**EXERCISE DIRECTIONS:** Only one span of the listing below is wanted: the lines from the one with "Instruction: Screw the" through the one with "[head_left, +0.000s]", reproduced exactly, both ends kept.
[[ DATA FOR ANALYSIS, beginning ]]
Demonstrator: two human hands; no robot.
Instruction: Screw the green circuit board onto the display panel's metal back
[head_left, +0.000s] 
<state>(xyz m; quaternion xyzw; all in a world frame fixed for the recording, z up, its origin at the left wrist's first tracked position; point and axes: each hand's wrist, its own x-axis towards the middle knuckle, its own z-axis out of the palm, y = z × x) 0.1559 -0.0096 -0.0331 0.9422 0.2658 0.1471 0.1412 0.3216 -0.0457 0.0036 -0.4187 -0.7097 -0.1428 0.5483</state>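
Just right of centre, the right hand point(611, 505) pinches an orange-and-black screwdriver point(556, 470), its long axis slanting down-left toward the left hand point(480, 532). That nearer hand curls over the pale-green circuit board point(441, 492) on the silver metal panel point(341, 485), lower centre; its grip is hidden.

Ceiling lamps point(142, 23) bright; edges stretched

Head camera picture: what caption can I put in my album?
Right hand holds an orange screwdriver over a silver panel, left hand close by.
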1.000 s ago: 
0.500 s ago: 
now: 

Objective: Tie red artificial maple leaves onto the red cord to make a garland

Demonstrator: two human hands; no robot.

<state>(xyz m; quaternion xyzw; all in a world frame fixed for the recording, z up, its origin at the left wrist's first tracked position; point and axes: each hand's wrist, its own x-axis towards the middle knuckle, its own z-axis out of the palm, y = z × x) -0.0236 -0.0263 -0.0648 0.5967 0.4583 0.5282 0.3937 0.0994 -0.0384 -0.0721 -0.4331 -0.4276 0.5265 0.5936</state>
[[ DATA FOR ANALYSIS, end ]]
**YOUR SOLUTION:**
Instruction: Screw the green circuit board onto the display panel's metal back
[head_left, +0.000s] 

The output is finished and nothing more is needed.